Tiga detik kemudian, Maxent melepas kaos yang melekat di tubuhnya. Membuat mata Laura menangkap lekuk tubuh yang cukup kekar, ia menelan ludah begitu kuat.

"Pakai dan tutupi dada kecil mu itu!"ucap Maxent melempar pakaian itu ke wajah Laura.

"Parfum mu, sangat wangi. Apa merk nya?"tanya Laura sembari memberikan botol vodka tersebut pada Maxent.

"Cairan pestisida!"balasnya sarkas membuat gadis itu terkekeh. Sembari memasang kaos Maxent di tubuhnya.

"Bagaimana?"tanya Laura membuat pria itu akhirnya menoleh. Maxent menenggak vodka yang ada di tangannya lalu mengangguk santai.

"Ini hanya menutupi bagian—"

"Setidaknya tubuh mu tertutup!"balas Maxent mulai ketagihan dengan minuman yang ada di tangannya.

"Kau menghabiskan nya!"ucap Laura saat berhasil merampas botol kosong tersebut.

"Kau mau kemana?"tanya Maxent saat melihat gadis itu memutar tubuhnya.

"Mengambilkan minuman untuk mu,"ucap Laura santai, lalu berlari cepat untuk kembali ke ruangan penuh minuman tersebut.
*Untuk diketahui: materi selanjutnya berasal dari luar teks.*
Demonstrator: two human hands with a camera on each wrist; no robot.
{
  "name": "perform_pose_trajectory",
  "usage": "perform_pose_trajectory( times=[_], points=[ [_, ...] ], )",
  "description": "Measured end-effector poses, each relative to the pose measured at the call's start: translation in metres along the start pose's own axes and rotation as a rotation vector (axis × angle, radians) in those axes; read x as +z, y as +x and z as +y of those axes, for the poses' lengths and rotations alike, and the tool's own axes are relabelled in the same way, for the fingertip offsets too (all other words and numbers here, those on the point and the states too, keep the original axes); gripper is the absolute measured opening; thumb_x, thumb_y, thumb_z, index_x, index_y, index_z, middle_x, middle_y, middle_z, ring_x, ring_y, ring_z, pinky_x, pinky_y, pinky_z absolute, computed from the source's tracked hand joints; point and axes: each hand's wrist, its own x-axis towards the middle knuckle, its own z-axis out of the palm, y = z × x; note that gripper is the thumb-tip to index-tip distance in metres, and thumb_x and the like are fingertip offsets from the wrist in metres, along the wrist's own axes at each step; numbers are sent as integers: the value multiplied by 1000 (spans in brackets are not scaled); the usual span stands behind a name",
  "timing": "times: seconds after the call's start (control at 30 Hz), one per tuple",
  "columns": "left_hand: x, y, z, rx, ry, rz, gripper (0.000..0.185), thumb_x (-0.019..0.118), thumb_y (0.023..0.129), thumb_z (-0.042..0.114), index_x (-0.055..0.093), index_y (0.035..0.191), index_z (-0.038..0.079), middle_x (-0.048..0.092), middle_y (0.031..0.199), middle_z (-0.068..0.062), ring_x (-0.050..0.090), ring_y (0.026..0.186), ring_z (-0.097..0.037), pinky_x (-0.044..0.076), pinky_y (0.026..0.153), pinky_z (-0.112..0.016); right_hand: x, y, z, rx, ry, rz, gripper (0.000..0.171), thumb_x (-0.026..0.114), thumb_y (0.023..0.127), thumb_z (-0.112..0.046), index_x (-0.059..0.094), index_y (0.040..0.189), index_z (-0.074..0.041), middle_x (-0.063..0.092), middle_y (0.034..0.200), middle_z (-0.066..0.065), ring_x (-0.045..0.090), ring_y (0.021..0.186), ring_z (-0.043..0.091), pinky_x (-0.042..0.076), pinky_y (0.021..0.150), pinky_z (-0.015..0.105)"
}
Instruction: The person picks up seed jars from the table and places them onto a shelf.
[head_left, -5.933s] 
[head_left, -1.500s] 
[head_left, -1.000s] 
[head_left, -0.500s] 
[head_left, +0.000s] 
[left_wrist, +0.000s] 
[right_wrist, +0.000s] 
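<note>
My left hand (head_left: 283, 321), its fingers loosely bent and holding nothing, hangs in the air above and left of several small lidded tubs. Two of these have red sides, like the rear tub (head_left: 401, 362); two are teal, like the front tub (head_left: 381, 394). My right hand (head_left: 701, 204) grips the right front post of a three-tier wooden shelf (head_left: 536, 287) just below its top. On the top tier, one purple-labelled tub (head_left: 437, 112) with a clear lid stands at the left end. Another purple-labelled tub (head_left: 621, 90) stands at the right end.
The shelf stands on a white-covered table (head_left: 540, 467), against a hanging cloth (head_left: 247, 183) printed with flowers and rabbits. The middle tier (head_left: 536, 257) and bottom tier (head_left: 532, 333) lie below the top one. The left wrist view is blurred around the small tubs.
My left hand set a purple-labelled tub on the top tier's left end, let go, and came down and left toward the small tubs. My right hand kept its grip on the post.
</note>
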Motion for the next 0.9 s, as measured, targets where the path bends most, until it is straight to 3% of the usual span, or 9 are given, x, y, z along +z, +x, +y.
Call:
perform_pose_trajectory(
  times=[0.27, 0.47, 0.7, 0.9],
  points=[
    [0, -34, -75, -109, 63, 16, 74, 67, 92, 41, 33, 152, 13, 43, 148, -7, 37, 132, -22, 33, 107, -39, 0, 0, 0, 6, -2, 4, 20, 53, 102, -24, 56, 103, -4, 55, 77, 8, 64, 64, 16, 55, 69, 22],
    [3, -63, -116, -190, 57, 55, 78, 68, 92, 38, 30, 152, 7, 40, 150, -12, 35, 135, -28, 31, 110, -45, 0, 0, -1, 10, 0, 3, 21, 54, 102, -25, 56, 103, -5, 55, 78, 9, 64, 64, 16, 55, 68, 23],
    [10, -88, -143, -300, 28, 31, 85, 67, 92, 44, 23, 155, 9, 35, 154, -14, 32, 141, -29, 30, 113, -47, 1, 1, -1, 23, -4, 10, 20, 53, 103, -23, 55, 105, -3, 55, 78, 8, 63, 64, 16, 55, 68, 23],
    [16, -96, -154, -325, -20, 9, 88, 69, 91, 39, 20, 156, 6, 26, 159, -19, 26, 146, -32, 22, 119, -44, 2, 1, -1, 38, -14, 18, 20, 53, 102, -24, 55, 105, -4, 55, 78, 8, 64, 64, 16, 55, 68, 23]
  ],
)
"Shit, jika dia begini. Aku tidak bisa tahan!"pikir Maxent sembari mengulum lidahnya, memerhatikan Laura begitu lekat hingga gadis itu keluar dari sarangnya. Sungguh, gadis itu membuat nya tergoda setengah mati, seperti sesuatu mengikatnya kuat. Baiklah, ia mesum, cabul— katakan saja seperti itu untuknya.

__________________________

Dua jam kemudian, Laura menelan minuman terakhirnya. Ia pusing dan merasa begitu gerah, sungguh ia ingin menyelam berjam-jam di bawah air. Ia tersenyum kecil, melirik ke arah Maxent yang menekan-nekan stik game nya.

"Goolll!!"teriak Maxent lantang, sialan, karena game itu, ia bahkan tidak meminum seteguk pun minumannya. Terlalu asik.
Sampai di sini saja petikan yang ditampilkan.